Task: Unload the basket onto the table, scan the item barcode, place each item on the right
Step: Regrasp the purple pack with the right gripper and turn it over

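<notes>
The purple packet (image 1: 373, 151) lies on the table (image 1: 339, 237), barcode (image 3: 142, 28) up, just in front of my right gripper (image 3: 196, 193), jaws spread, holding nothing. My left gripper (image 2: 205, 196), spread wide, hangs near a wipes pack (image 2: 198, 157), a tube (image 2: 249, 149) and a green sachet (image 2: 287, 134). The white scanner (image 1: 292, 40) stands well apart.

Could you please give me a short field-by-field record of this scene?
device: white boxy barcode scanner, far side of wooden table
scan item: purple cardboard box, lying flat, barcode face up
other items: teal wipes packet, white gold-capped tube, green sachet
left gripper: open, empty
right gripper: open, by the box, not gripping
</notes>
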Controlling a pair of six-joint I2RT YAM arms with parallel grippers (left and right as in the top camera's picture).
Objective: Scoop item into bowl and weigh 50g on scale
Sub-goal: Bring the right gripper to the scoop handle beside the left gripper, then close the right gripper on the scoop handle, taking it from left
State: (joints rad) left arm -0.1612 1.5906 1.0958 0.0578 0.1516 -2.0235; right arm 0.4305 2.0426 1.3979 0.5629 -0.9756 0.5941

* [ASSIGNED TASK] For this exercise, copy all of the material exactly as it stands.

* [EXERCISE RESULT]
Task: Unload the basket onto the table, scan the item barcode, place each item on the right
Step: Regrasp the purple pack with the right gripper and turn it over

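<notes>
The purple packet (image 1: 373, 151) lies on the table (image 1: 339, 237), barcode (image 3: 142, 28) up, just in front of my right gripper (image 3: 196, 193), jaws spread, holding nothing. My left gripper (image 2: 205, 196), spread wide, hangs near a wipes pack (image 2: 198, 157), a tube (image 2: 249, 149) and a green sachet (image 2: 287, 134). The white scanner (image 1: 292, 40) stands well apart.

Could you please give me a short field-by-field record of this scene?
device: white boxy barcode scanner, far side of wooden table
scan item: purple cardboard box, lying flat, barcode face up
other items: teal wipes packet, white gold-capped tube, green sachet
left gripper: open, empty
right gripper: open, by the box, not gripping
</notes>
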Controlling a pair of six-joint I2RT YAM arms with parallel grippers (left and right as in the top camera's picture).
Objective: Scoop item into bowl and weigh 50g on scale
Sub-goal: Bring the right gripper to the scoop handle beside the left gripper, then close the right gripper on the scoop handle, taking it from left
State: (joints rad) left arm -0.1612 1.5906 1.0958 0.0578 0.1516 -2.0235; right arm 0.4305 2.0426 1.3979 0.5629 -0.9756 0.5941

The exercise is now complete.